## [Exercise description]
Find the word "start" in the listing, and copy out each line where it turns up.

● ● ●

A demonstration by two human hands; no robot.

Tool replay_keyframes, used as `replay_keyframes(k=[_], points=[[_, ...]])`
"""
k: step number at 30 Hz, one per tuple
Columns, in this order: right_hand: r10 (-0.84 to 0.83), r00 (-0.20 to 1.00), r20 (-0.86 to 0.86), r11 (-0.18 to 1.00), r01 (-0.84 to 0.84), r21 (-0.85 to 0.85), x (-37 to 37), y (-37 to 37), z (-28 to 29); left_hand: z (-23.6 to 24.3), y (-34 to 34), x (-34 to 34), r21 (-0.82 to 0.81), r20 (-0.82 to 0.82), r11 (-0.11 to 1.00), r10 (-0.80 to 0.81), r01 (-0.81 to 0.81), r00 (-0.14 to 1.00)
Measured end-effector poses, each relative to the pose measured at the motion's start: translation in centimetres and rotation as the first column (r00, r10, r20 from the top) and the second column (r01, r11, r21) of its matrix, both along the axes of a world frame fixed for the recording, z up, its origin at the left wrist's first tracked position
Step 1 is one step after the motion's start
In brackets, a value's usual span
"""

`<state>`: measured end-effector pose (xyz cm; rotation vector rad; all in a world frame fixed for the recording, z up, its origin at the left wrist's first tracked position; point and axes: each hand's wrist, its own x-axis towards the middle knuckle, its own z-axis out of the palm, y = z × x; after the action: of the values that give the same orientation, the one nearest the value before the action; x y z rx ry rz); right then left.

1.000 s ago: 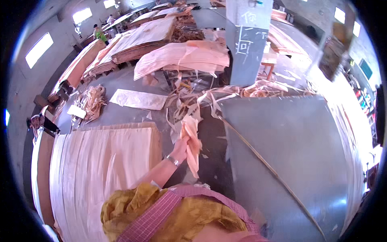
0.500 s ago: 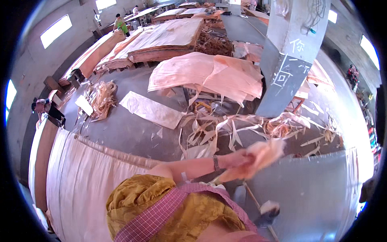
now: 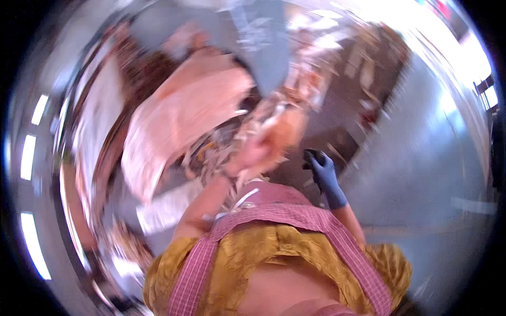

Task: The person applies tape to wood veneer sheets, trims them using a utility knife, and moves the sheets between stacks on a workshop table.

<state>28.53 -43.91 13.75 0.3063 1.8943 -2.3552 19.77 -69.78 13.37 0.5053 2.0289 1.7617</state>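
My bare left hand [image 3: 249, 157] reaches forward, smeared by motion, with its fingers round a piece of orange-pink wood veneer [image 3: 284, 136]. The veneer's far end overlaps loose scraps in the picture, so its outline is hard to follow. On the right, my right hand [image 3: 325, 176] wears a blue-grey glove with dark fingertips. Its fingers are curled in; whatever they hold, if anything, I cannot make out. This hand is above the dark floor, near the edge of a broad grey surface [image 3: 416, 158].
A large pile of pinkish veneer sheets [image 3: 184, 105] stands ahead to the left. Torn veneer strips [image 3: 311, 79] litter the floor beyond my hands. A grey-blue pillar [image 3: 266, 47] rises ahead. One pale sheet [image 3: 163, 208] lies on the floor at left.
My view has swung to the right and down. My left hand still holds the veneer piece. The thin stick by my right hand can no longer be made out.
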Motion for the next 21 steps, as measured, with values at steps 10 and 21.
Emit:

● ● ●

## [Result of the task]
Measured end-effector poses, each relative to the pose measured at the motion's start: translation in centimetres and rotation as the first column (r00, r10, r20 from the top) and the second column (r01, r11, r21) of its matrix, both along the axes of a world frame fixed for the recording, z up, its origin at the left wrist's first tracked position
Step 1 is one step after the motion's start

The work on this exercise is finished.